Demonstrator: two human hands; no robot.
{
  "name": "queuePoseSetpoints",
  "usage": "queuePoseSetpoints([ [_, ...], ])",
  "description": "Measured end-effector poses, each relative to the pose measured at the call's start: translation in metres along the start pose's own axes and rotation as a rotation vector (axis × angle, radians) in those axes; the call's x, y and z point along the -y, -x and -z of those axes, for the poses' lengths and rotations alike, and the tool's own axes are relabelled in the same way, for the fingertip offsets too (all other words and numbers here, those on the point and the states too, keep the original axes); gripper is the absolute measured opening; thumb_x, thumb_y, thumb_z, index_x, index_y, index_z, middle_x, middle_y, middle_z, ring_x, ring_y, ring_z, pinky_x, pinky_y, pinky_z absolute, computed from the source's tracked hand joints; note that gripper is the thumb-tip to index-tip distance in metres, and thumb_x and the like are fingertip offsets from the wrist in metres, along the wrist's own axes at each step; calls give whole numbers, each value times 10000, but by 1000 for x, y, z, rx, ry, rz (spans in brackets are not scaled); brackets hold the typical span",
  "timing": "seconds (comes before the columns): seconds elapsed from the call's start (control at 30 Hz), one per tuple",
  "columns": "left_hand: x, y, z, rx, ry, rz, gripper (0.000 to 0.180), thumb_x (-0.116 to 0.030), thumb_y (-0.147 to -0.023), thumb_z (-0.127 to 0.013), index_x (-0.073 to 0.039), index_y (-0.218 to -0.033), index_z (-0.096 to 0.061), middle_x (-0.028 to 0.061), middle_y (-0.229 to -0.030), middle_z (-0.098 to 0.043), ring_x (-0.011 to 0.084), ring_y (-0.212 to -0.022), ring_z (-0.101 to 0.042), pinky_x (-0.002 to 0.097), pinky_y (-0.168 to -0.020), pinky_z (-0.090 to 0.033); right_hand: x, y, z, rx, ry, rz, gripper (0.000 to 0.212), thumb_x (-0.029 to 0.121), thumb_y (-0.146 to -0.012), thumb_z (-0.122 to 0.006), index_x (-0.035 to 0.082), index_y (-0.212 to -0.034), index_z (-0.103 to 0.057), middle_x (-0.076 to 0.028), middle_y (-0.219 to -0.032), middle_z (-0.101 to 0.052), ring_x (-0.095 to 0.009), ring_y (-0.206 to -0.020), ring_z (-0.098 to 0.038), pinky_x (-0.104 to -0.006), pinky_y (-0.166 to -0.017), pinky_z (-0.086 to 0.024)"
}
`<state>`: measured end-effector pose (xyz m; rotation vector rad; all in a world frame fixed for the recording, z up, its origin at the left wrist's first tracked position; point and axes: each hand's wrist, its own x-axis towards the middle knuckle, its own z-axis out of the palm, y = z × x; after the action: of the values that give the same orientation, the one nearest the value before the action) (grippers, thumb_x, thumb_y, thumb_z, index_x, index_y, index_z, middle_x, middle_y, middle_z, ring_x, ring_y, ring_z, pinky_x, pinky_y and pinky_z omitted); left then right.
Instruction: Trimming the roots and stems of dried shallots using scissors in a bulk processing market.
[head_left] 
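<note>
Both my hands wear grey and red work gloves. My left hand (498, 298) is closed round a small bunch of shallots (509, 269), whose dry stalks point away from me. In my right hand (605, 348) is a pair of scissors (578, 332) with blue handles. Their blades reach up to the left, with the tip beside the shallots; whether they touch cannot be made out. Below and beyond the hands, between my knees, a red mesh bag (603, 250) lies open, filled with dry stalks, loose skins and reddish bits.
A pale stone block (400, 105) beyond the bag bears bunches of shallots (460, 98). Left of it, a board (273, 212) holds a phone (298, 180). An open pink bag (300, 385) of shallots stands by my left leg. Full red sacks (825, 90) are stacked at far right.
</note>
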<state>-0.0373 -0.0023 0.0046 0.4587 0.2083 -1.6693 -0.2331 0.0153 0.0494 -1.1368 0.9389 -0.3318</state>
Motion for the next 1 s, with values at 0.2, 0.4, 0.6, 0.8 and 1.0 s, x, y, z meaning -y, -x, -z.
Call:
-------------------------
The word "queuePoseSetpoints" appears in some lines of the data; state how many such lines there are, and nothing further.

Response to the exercise >> 2